-- Task goal --
Copy out every line of the data exactly.
_ _ _
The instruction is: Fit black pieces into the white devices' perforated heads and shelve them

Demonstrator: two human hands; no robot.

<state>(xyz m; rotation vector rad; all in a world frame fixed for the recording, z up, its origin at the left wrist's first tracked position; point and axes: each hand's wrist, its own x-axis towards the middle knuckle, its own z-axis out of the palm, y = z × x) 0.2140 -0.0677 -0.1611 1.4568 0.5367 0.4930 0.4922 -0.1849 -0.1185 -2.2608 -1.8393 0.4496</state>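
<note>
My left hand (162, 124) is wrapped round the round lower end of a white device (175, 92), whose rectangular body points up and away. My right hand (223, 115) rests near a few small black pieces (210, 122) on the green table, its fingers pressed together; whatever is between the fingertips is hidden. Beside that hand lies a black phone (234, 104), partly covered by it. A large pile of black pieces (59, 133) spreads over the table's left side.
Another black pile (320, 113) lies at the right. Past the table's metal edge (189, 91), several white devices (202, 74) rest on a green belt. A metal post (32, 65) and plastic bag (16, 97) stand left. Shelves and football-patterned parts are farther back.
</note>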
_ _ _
-- Response area --
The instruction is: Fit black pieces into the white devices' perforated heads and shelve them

Demonstrator: two human hands; no robot.

<state>(xyz m; rotation vector rad; all in a world frame fixed for the recording, z up, its origin at the left wrist's first tracked position; point and axes: each hand's wrist, its own x-axis towards the middle knuckle, its own z-axis out of the palm, y = z × x) 0.2140 -0.0677 -0.1611 1.4568 0.5367 0.4930 0.4922 -0.1849 -0.1185 -2.2608 -1.8393 0.4496</state>
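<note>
My left hand (162, 124) is wrapped round the round lower end of a white device (175, 92), whose rectangular body points up and away. My right hand (223, 115) rests near a few small black pieces (210, 122) on the green table, its fingers pressed together; whatever is between the fingertips is hidden. Beside that hand lies a black phone (234, 104), partly covered by it. A large pile of black pieces (59, 133) spreads over the table's left side.
Another black pile (320, 113) lies at the right. Past the table's metal edge (189, 91), several white devices (202, 74) rest on a green belt. A metal post (32, 65) and plastic bag (16, 97) stand left. Shelves and football-patterned parts are farther back.
</note>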

The full answer has now been given.